# Flood light Juwel vision 260



## AndyTez260 (11 Sep 2020)

Hi, I've just registered on this site after reading for many years. 

Can you help me decide which flood lights to use and how many? 

I've been running a juwel vision 260 tank for a few years now and I've never been able to grow carpeting plants well. 

I've currently got 4 45w t5 tubes but one has failed and rather than just replacing the bulb I'm looking to move to flood lights. 

My idea is just to sit them on a glass lid will that work? Think it needs to be an even number due to the black bracing in the middle of the tank. 

I've attached an old pic of my tank, the hair grass got covered in bba and died which I why I think I need stronger lights.


----------



## Luketendo (11 Sep 2020)

What's the budget? Do you have CO2 and ferts?


----------



## AndyTez260 (11 Sep 2020)

Budget is cheap, new glass lid will be £60 plus I think 4 30w lights will be another £60, I can't think of any cheaper way to do it? 

Yes I've got inline co2, not much in way of ferts I have done iron but not noticed much difference.


----------



## hypnogogia (11 Sep 2020)

AndyTez260 said:


> I've currently got 4 45w t5 tubes but one has failed and rather than just replacing the bulb I'm looking to move to flood lights.


I don’t think it’s lack of light that’s at fault here.  4 T5 tubes on that tank is  lot.  Are you currently using reflectors? Have the tubes ever been replaced?  
what are those love.y purple fish you have?


----------



## Luketendo (11 Sep 2020)

AndyTez260 said:


> Budget is cheap, new glass lid will be £60 plus I think 4 30w lights will be another £60, I can't think of any cheaper way to do it?
> 
> Yes I've got inline co2, not much in way of ferts I have done iron but not noticed much difference.



I would just stick with the T5s if I were you...


----------



## AndyTez260 (11 Sep 2020)

Yeah I've got reflectors on three of the tubes, I can't fit on at the front due to the bow, it's probably been a year since they were replaced but I I think the unit is faulty as the bulb just stopped working and I've tried a spare and it's still not working.
I should probably take of off and check all the connectors properly I did get an electric shock! 

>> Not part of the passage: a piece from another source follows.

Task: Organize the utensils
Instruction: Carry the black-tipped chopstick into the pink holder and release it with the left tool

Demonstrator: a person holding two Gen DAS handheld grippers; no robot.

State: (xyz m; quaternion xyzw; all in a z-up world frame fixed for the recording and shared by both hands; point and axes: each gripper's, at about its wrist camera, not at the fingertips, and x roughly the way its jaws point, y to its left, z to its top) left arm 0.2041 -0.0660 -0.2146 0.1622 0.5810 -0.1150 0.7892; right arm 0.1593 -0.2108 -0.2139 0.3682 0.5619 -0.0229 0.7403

The purple fish is a rainbow shiner

https://en.wikipedia.org/wiki/Rainbow_shiner?wprov=sfla1


----------



## AndyTez260 (11 Sep 2020)

The tank is 64cm deep, is that too deep for t5s to reach the substrate?


----------



## hypnogogia (11 Sep 2020)

AndyTez260 said:


> The purple fish is a rainbow shiner
> 
> https://en.wikipedia.org/wiki/Rainbow_shiner?wprov=sfla1


They're beautiful.  



AndyTez260 said:


> The tank is 64cm deep, is that too deep for t5s to reach the substrate?


I have the same tank and started with only two tubes and couldn't get tenellus to carpet, but with 4 I could.  Have since changed to LED as I got fed up with replacing 4 bulbs regularly.


----------



## AndyTez260 (11 Sep 2020)

Is that easier to grow than hairgrass?


----------



## hypnogogia (11 Sep 2020)

I don't know. There are other more knowledgeable folk on here who will know the answer to that.


----------



## AndyTez260 (11 Sep 2020)

Yeah I think they are an off size which makes replacing the tubes more expensive which is why I want to switch to leds, which leds are you running?


----------



## hypnogogia (11 Sep 2020)

I'm using two.  The Juwel Helialux (not spectrum version) and Interpet Trispec HO LED.


----------



## AndyTez260 (11 Sep 2020)

Thanks I looked at the juwel helialux as that would be perfect for my tank as it fits the flaps but it's expensive and I don't think one would be enough on its own, I can't stretch to two.


----------



## hypnogogia (11 Sep 2020)

if you've got 4 tubes at the moment, what about replacing them with LED ones that fit into T5 holders?


----------



## Wolf6 (11 Sep 2020)

hypnogogia said:


> if you've got 4 tubes at the moment, what about replacing them with LED ones that fit into T5 holders?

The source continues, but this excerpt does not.